◆ **Requirement**:
Copy the lines verbatim, beginning with the line that contains "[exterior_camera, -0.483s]" and continuing through the end of the data, and only those lines.

◆ **Dataset content**:
▽
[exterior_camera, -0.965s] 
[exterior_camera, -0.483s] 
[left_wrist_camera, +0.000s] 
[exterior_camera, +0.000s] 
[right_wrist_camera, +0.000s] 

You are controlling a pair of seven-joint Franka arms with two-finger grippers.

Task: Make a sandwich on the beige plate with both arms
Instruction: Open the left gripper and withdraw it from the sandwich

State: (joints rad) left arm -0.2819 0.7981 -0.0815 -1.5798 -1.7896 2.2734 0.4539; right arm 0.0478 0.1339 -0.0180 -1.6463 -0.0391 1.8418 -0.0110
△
◆ **Reply**:
[exterior_camera, -0.483s] 
[left_wrist_camera, +0.000s] 
[exterior_camera, +0.000s] 
[right_wrist_camera, +0.000s] 

You are controlling a pair of seven-joint Franka arms with two-finger grippers.

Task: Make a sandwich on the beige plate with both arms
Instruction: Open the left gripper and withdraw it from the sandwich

State: (joints rad) left arm -0.2819 0.7981 -0.0815 -1.5798 -1.7896 2.2734 0.4539; right arm 0.0478 0.1339 -0.0180 -1.6463 -0.0391 1.8418 -0.0110

The exercise asks for nothing more than this.